Der rechte Aktivist Charlie Kirk tobte ebenfalls bei Fox News. "Es ist so abstoßend. Es ist so katastrophal", so Kirk. "Es verkörpert den Untergang der amerikanischen Familie. Ich finde es so widerlich. Ich finde es einfach so widerlich." Liz Cheney, ehemalige republikanische Abgeordnete und Trump-Kritikerin, bezeichnete Kirk als einen "Schwachkopf". Sie rief Frauen dazu auf, bei der Wahl für Harris zu stimmen.
Die Organisation "Vote Common Good" fühlt sich durch die Reaktionen bestätigt. "Die Gegenreaktion mancher Männer, die entsetzt sind, wenn sie daran denken, dass ihre Frauen anderer Meinung sein könnten, bestätigt tatsächlich unseren Standpunkt. Wir wissen, dass die MAGA-Bewegung den Druck auf die Menschen erhöht, aber wir kennen auch den starken Willen der Amerikaner, wenn sie in der Wahlkabine stehen."
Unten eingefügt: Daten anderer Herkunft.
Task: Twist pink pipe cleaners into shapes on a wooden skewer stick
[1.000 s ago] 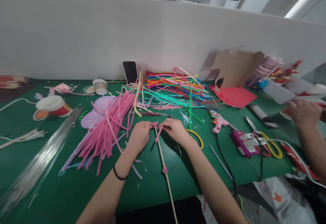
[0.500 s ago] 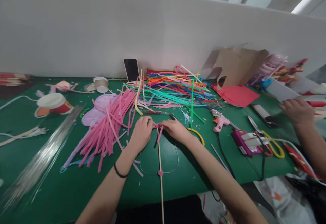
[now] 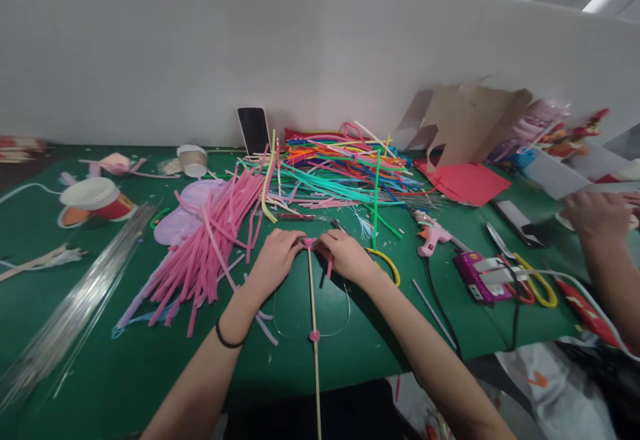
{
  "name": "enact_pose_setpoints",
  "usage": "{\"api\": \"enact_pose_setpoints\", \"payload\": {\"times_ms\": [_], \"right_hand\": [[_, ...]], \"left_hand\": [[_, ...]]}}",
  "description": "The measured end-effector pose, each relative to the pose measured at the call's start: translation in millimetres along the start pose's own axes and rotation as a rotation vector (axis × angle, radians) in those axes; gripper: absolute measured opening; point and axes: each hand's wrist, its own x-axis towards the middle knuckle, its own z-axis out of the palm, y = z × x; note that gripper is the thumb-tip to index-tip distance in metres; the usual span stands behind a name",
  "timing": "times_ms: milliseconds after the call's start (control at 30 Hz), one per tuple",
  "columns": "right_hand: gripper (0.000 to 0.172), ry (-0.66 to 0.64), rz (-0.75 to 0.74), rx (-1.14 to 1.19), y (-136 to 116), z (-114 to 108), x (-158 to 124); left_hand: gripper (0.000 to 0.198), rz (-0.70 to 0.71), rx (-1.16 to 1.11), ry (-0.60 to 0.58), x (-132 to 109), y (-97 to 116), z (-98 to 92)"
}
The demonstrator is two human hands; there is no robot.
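A pale wooden stick (image 3: 317, 377) runs from the table's front edge up between my hands. A pink pipe cleaner (image 3: 309, 243) is bent around its far end. My left hand (image 3: 278, 257) pinches this pipe cleaner from the left, fingertips close to the stick. My right hand (image 3: 347, 253) is closed on its right side, and a loose pink end hangs below those fingers. Lower on the stick sits a small pink knob (image 3: 315, 336). From it a thin clear wire (image 3: 349, 313) curves up on both sides towards my hands.
Pink pipe cleaners (image 3: 210, 260) lie at left beside silvery wires (image 3: 90, 293) and a paper cup (image 3: 97, 197). Behind are coloured pipe cleaners (image 3: 345, 167) and a phone (image 3: 254, 131). Right are a glue gun (image 3: 433, 237), scissors (image 3: 535, 280) and another person's hand (image 3: 597, 217).
The loose pink end has moved right, away from the stick, and now hangs under my right hand. The pink at the stick's top spreads wider. The other person's hand has shifted.
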Motion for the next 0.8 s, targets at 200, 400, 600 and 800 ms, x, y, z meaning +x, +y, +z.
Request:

Umfrage: Jede achte Frau wählte "heimlich"
Der Gender-Gap hat Tradition bei den US-Präsidentschaftswahlen: Frauen stimmen seit Jahrzehnten mehrheitlich für die Demokraten, Männer für die Republikaner. Die verhärteten Fronten in der US-amerikanischen Gesellschaft spiegeln sich einer Umfrage von Yougov zufolge auch in Paarbeziehungen wider: Jede achte Frau gab demnach an, in der Vergangenheit anders gewählt zu haben als ihr Partner, ohne es ihm mitzuteilen. Bei den Männern ist es knapp jeder Zehnte.
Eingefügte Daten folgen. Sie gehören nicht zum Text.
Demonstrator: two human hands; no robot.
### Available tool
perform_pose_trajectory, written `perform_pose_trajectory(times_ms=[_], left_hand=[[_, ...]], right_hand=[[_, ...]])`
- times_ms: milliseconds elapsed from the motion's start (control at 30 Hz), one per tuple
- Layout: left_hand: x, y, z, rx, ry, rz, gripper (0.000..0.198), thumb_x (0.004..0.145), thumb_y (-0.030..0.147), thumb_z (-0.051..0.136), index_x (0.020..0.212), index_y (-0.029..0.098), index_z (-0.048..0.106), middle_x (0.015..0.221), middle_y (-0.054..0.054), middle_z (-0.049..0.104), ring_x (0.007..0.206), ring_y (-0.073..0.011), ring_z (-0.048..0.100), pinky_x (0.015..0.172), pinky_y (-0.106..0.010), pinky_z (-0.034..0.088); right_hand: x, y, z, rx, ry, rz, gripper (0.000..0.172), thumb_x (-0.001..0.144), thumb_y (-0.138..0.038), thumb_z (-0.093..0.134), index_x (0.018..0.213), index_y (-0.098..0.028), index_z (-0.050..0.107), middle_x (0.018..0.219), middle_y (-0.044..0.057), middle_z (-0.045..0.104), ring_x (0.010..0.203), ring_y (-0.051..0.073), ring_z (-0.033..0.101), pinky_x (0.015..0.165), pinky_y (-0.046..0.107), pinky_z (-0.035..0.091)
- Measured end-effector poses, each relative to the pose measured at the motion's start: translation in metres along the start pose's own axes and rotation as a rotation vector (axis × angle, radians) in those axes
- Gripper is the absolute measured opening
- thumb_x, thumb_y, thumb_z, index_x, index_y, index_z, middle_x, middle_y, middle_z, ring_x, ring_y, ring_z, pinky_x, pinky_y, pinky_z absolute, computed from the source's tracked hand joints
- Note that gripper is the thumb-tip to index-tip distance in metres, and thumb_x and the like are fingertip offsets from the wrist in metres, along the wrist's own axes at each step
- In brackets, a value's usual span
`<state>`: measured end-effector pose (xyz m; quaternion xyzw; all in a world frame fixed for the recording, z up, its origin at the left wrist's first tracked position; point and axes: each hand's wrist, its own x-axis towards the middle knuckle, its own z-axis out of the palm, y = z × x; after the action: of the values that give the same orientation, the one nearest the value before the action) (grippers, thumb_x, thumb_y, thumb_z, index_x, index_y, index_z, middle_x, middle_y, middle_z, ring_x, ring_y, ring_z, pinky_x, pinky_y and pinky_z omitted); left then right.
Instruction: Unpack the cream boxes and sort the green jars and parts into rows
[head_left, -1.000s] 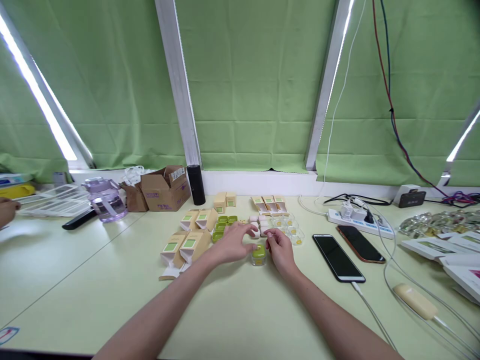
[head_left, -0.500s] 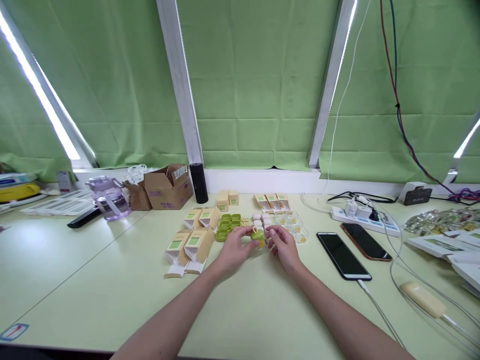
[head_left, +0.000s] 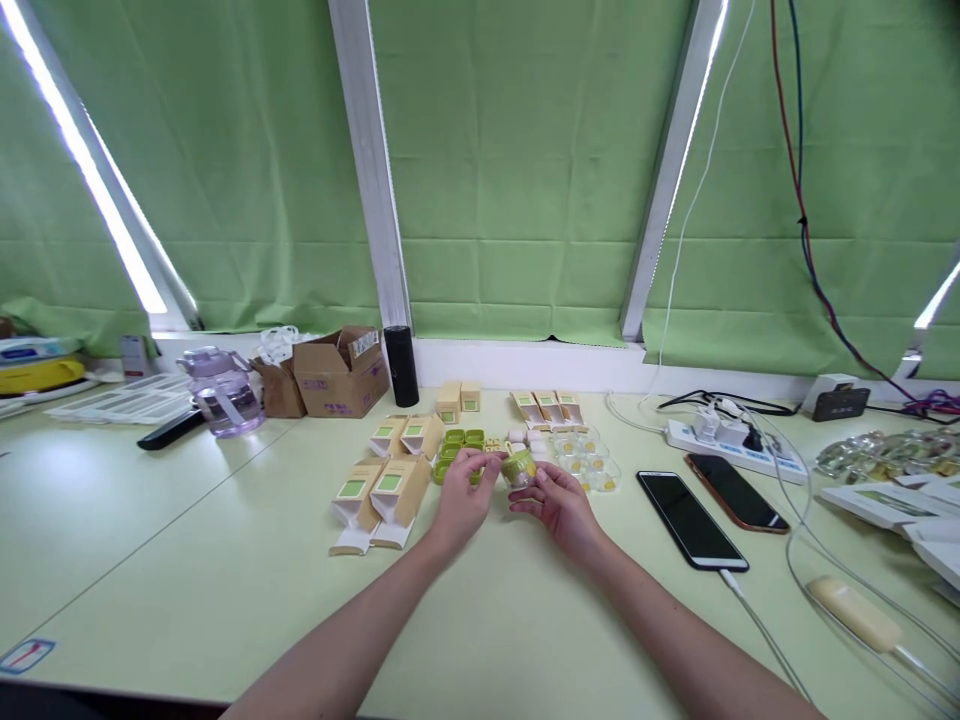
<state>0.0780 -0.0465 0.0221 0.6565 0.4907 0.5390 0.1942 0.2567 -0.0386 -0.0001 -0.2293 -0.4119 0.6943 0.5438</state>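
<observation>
Between my hands, just above the table, is a small clear jar with a green lid; it is tilted, and something yellow shows in it. My right hand grips the jar's lower part with thumb and fingers. At the lid's left edge, the pinched fingertips of my left hand meet a small pale loop. Just beyond the hands are green square lids, small yellowish pieces, pale pink round pieces and clear cups with yellow bits.
Opened kraft boxes lie left of my hands, with more small boxes behind. Two phones, a power strip and cables occupy the right. A purple jug, cardboard carton and black cylinder stand back left.
The jar has turned so more of its clear side faces me. My right hand has shifted beneath and around its lower part, while my left fingertips have drawn to the lid's edge.
</observation>
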Motion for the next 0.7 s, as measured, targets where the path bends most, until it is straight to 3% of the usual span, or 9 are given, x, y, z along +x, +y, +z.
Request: perform_pose_trajectory(times_ms=[133, 267, 700], left_hand=[[-0.0005, 0.0009, -0.0018, -0.035, -0.024, 0.035, 0.036, 0.100, 0.046, 0.052, 0.095, 0.022, 0.080, 0.097, -0.010, 0.072, 0.098, -0.0233, 0.066, 0.094, -0.039, 0.053], [-0.0012, 0.0025, -0.0019, -0.028, -0.048, 0.019, 0.029, 0.097, 0.040, 0.056, 0.099, 0.024, 0.080, 0.094, -0.009, 0.071, 0.098, -0.0235, 0.065, 0.093, -0.038, 0.053], [-0.0019, -0.0042, 0.0012, -0.034, -0.017, 0.016, 0.027, 0.094, 0.038, 0.061, 0.106, 0.023, 0.080, 0.105, -0.010, 0.069, 0.099, -0.0224, 0.066, 0.095, -0.038, 0.054]], right_hand=[[0.0005, -0.0008, -0.0056, 0.043, -0.061, 0.101, 0.033, 0.087, -0.046, 0.072, 0.095, -0.014, 0.072, 0.086, 0.013, 0.078, 0.074, 0.024, 0.075, 0.077, 0.040, 0.060], [0.0012, 0.0013, -0.0083, 0.064, -0.066, 0.160, 0.033, 0.095, -0.041, 0.061, 0.097, -0.011, 0.074, 0.087, 0.017, 0.078, 0.076, 0.026, 0.075, 0.079, 0.042, 0.059], [-0.0003, -0.0008, -0.0056, 0.040, -0.058, 0.130, 0.032, 0.092, -0.044, 0.067, 0.094, -0.013, 0.074, 0.088, 0.016, 0.079, 0.078, 0.026, 0.077, 0.080, 0.042, 0.060]])
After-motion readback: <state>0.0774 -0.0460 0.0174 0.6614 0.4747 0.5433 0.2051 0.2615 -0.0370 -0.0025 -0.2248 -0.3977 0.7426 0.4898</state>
In einer zweiten Version des Spots sind es im Übrigen männliche Wähler, die an die Anonymität der Wahl erinnert werden sollen. Darin betreten drei Männer mittleren Alters das Wahllokal. "Kommt schon Jungs, lasst uns Amerika wieder groß machen", sagt einer von ihnen zu seinen Kumpels. Dann ertönt die Stimme von George Clooney: "Bevor du deine Stimme bei dieser Wahl abgibst, denk daran, wie sich das auf die Menschen auswirkt, die dir am wichtigsten sind." Die Kamera schwenkt auf ein kleines Mädchen, das nach ihrem "Daddy" ruft. "Du kannst wählen, wen du willst, und niemand wird es je erfahren", sagt Clooney - und der "Daddy" macht sein Kreuz bei den Demokraten.